Após a caminhada, os alunos do 9º ano da Emef Theodomiro Dias criaram uma exposição artística e realizaram a 1ª Mostra de Cinema Negro, de temática racial, com sessões simultâneas para idades e séries diversas. A iniciativa reverberou outras ações na escola, como o Congresso Africano e uma mostra sobre a biografia de mulheres indígenas. Lucineide e Karine fizeram, ainda, uma parceria com o Instituto Tambor, que levou uma roda de Capoeira Angola para a escola, além de uma exibição dos tambores que confeccionam. 

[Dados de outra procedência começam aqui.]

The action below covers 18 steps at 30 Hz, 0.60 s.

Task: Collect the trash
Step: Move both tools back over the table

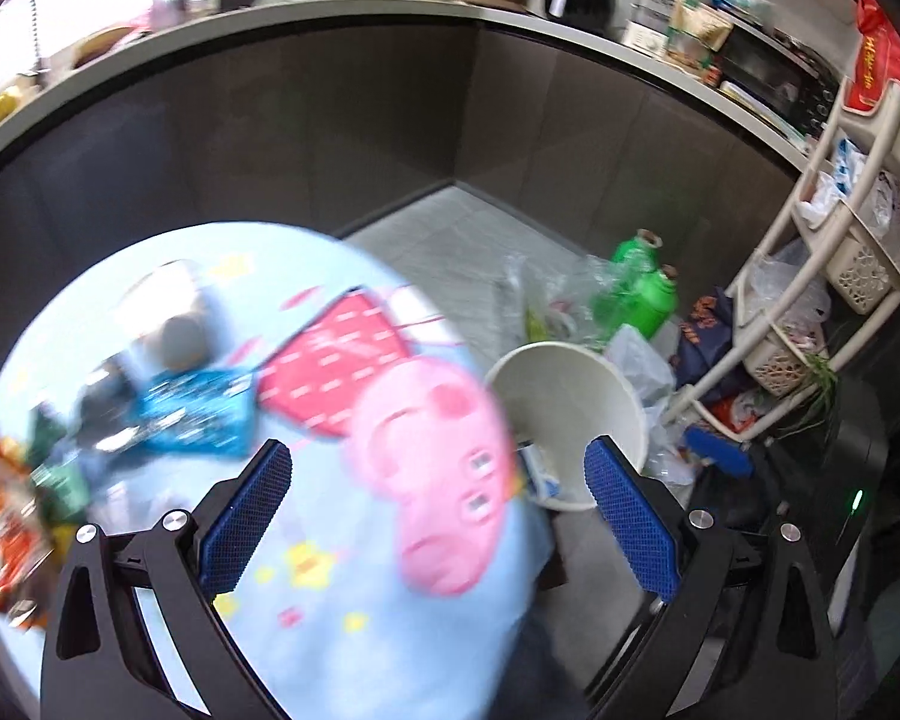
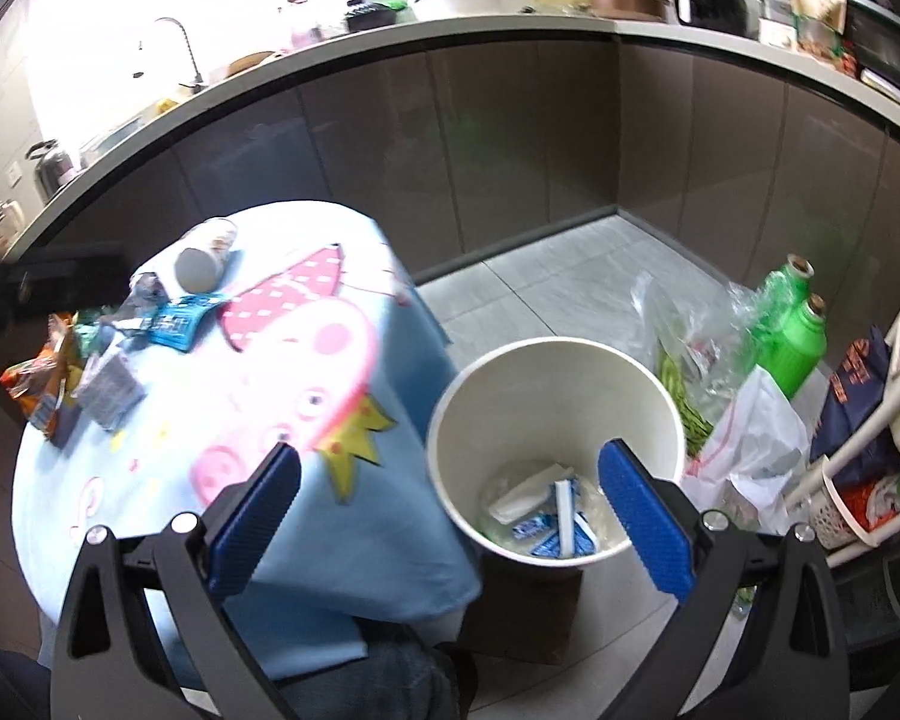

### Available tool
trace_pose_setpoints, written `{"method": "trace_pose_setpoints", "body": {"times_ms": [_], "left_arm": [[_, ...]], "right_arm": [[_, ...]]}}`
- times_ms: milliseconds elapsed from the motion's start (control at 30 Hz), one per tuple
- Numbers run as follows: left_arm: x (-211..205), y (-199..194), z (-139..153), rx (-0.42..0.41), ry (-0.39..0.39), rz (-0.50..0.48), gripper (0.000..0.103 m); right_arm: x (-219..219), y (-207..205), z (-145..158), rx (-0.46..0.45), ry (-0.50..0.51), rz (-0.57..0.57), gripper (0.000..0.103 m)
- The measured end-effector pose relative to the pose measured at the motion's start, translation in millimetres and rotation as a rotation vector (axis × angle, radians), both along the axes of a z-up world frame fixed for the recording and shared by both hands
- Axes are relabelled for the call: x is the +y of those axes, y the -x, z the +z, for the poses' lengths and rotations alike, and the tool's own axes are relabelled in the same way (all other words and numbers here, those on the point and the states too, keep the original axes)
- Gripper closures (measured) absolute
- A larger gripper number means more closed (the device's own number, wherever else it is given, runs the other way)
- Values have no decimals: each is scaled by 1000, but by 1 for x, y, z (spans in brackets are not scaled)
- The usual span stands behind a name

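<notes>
A white bin [image 2: 555, 372] stands on the floor to the right of a small round table [image 2: 222, 516] covered by a light-blue cartoon cloth. Inside the bin lie blue-and-white wrappers [image 2: 555, 525]. On the table's far left sit trash items: a blue wrapper [image 2: 180, 319], an orange snack bag [image 2: 39, 378], a grey packet [image 2: 109, 391] and a tipped paper cup [image 2: 201, 261]. My right gripper [image 2: 450, 504] is open above the bin's near rim, holding nothing. My left gripper [image 1: 438, 507] is open over the table's right side, with the bin [image 1: 570, 414] just beyond; the blue wrapper [image 1: 195, 411] lies left of it.
A curved dark cabinet front with a light counter [image 2: 510, 24] rings the area. Green bottles [image 2: 795, 330] and plastic bags [image 2: 744, 450] lie on the floor right of the bin. A cream basket rack [image 1: 834, 252] stands far right. A person's dark trouser leg [image 2: 384, 678] shows under the table.
</notes>
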<state>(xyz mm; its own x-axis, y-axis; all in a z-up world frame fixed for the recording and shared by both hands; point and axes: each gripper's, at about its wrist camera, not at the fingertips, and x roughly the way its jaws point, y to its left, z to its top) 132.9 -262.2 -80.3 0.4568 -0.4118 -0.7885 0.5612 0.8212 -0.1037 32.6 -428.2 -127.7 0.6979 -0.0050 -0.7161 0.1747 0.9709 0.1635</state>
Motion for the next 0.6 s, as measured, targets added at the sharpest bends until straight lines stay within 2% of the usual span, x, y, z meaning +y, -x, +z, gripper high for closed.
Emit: {"method": "trace_pose_setpoints", "body": {"times_ms": [300,467,500,600], "left_arm": [[127,15,-9,-13,-19,187,11],[172,5,-23,48,0,249,31],[178,3,-28,63,3,256,32],[191,-4,-39,99,11,273,38]], "right_arm": [[58,-20,9,0,12,126,3],[94,-33,12,-3,0,212,4],[103,-36,12,1,-2,234,4],[130,-47,10,23,-2,299,17]]}}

“Chegamos neste trabalho porque o primeiro semestre começou com um espancamento coletivo entre estudantes. O ambiente estava violento e estávamos todos enlouquecendo. Então, fomos ouvindo cada estudante, em um trabalho de escuta e valorização. Decidimos ‘desenlouquecer’ juntos”, destacou a professora Karine. No processo de mudança, ela propôs aos estudantes a criação de uma bandeira para a escola, em um trabalho de resgate de tradições. “A escola não tem brasão e ninguém se sentiu bem em utilizar a figura do desembargador que nomeia a escola. A solução que eles encontraram foi fazer um estandarte com flores, ramos e fitas métricas, material que havia em excesso na escola”, descreveu. 

Durante o relato de experiência das professoras para o Encontro USP Escola, Karine e Lucineide explicaram que a atividade oportunizou uma discussão sobre gênero e valorização de um saber feminino, já que na criação coletiva meninas e meninos participaram. “Os meninos se engajaram quebrando o paradigma de que este é um trabalho feminino. Fizeram um lindo trabalho de bordado em cima do riscado. Um dos meninos que sofria bullying manejava bem a agulha porque aprendeu com a avó, e os demais garotos passaram a escutar de que forma ele poderia ensiná-los”, descreveu Karine. Para a professora de Artes, os estudantes do 9º ano se permitiram um fazer manual, que “também te coloca em outro espaço-tempo”. Ela relata que após a experiência, estudantes que diziam não gostar da escola foram aos eventos e participaram de uma mostra de talentos. “É gratificante poder dizer para uma mãe: sim, seu filho tem futuro. A arte pode ser um espaço de evolução.”

Para Lucineide, a Lei 10.639/2003 – que estabelece a obrigatoriedade do ensino de história e cultura afro-brasileira nos ensinos fundamental e médio – precisa estar garantida nas práticas pedagógicas, nas metodologias e na organização da equipe gestora. “Como a escola trata casos de racismo? Quem são os estudantes mais reprovados e que tiram as menores notas? Não se trata apenas de uma teoria; é concreto”, apontou a professora de História. Ela indica a autora Bell Hooks como uma das intelectuais que serviu de referência bibliográfica, e inspirou a fazerem o trajeto com estudantes pelo bairro. “Ajudou a enxergar o amor como forma de negociação para uma nova vivência.”.

Sua fala estimulou outras professoras participantes do encontro a compartilharem suas experiências nas escolas. “Trabalho em um bairro da periferia de Guarulhos e a gestão não acredita em racismo. Vir aqui me ajudou a pensar práticas para adotar em aula”, disse uma professora que não se identificou. “Na minha escola, havia uma forte interdição da ideia de marginalidade, mas os alunos resistiram e criaram um SLAM que virou um livro de poesias marginais”, contou outra professora que também não se identificou. “Se mais professores tivessem apoiado este movimento, poderíamos ter feito um trabalho interdisciplinar. Afinal, a escola é dos estudantes, não é da gestão”, disse.

“Mas é preciso se aquilombar. Chamar os nossos iguais e não abandonar as professoras e alunas negras na escola. Não as deixem sozinhas!”, aconselhou a professora Lucineide ao final de seu relato.